The Problem
Develop a validation test that is credible, persuasive, powerful, and manageable.
Scope: Faults of Interest
This testing technique is best used to detect errors in the
requirements analysis (as reflected in the running program), in the
implementation of something that was intended (a failure to deliver an
intended benefit or intended restriction), or in the interaction of two
or more features.
Simpler faults (e.g., a single feature doesn't work, a simple
benefit is simply missing or erroneously implemented) are best
discovered with other techniques, such as domain-based testing,
specification-based testing, or function testing.
Broader Context
Early in testing, relatively simple tests will fail a program. For
example, the program might fail in response to an input that is too
large, a delay that is too long, a typist who is too fast, etc. Random
input tests (such as dumb monkeys) might fail the program by repeatedly
triggering memory-leaking code or wild pointers. Mechanically derived
combinations of inputs or configurations (such as combinations derived
from all-pair test design) might be challenging for the program.

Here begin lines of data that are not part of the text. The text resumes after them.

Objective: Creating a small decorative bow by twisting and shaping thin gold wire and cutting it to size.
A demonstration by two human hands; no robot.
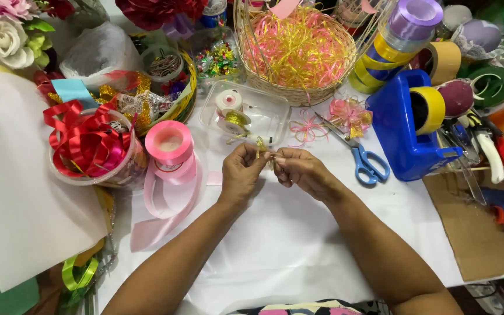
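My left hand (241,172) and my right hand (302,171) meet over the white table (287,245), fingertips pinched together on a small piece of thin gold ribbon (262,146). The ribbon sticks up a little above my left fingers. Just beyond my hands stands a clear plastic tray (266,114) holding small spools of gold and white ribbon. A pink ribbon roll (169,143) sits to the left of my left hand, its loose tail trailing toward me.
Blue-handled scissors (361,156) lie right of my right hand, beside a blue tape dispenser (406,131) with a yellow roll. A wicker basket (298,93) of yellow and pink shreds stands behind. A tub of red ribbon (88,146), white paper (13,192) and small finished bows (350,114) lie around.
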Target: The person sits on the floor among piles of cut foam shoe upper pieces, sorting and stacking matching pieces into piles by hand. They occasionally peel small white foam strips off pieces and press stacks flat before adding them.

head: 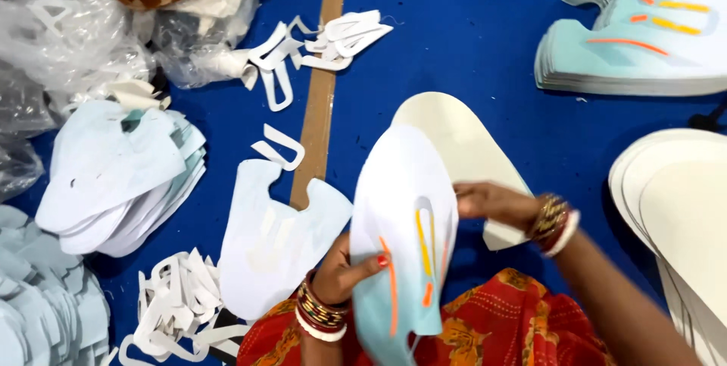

Eventually, the program can withstand the tests that are easy to
imagine, implement, and run. At this point, we can start asking whether
the program is any good (has value) rather than whether it is obviously
bad.
The objective of this type of testing is to prove that the program
will fail when asked to do real work (significant tasks) by an
experienced user. A failure at this level is a validation failure (a
failure to meet the stated or implicit program requirements.)
Immediate Context
"All" of the features have been tested in isolation. (More
precisely, all of the features that will be called within this scenario
have been tested on their own and as far as we can tell, none of them
has an error that will block this scenario test.)
The tester must have sufficient knowledge of the domain (e.g.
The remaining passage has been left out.